> **Work request**
Starting at the line that has "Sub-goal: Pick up" and stopping after the line that has "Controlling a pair", reproduce the listing below exactly; omit everything else.

> **Supplied information**
--*--

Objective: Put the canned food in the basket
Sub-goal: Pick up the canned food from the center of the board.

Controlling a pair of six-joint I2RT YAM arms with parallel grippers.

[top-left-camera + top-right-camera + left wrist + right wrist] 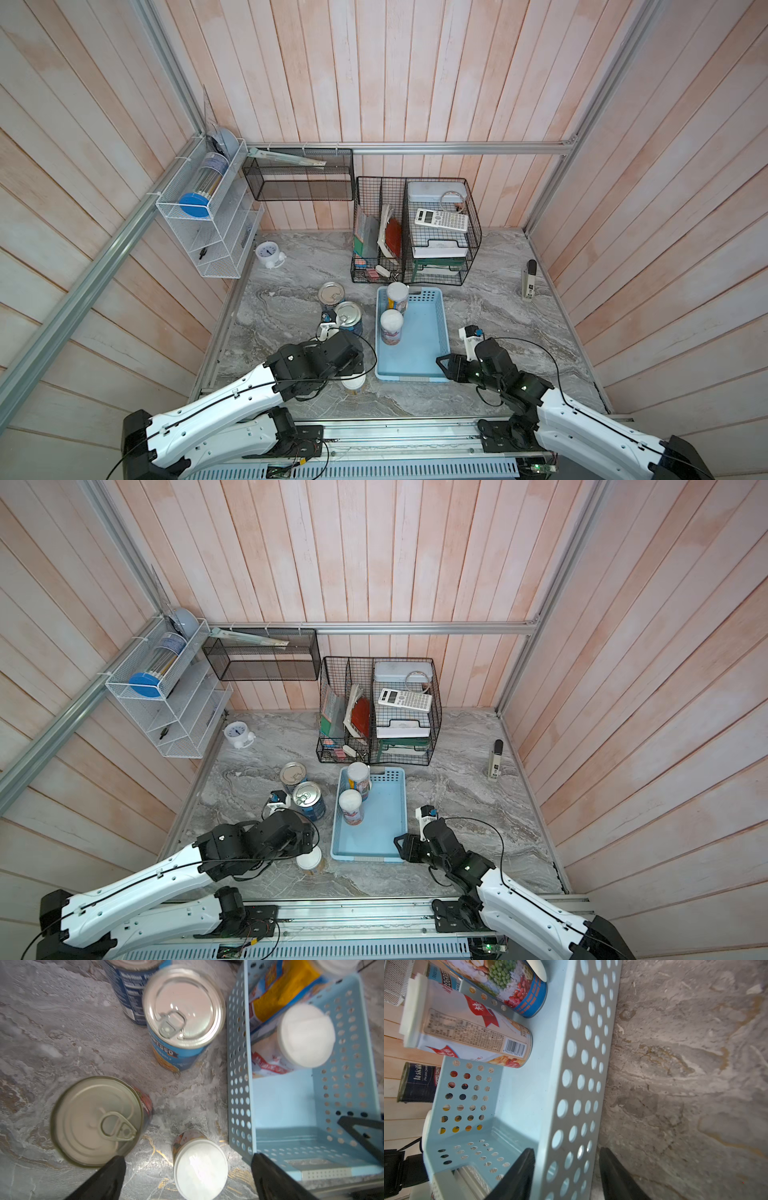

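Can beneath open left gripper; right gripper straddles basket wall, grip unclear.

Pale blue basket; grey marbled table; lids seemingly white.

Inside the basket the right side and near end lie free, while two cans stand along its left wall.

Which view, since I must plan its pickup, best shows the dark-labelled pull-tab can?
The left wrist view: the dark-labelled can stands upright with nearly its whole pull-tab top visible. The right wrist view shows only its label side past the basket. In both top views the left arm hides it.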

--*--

> **Task response**
Sub-goal: Pick up the canned food from the center of the board.

Controlling a pair of six-joint I2RT YAM arms with parallel grippers.

This output contains the full answer.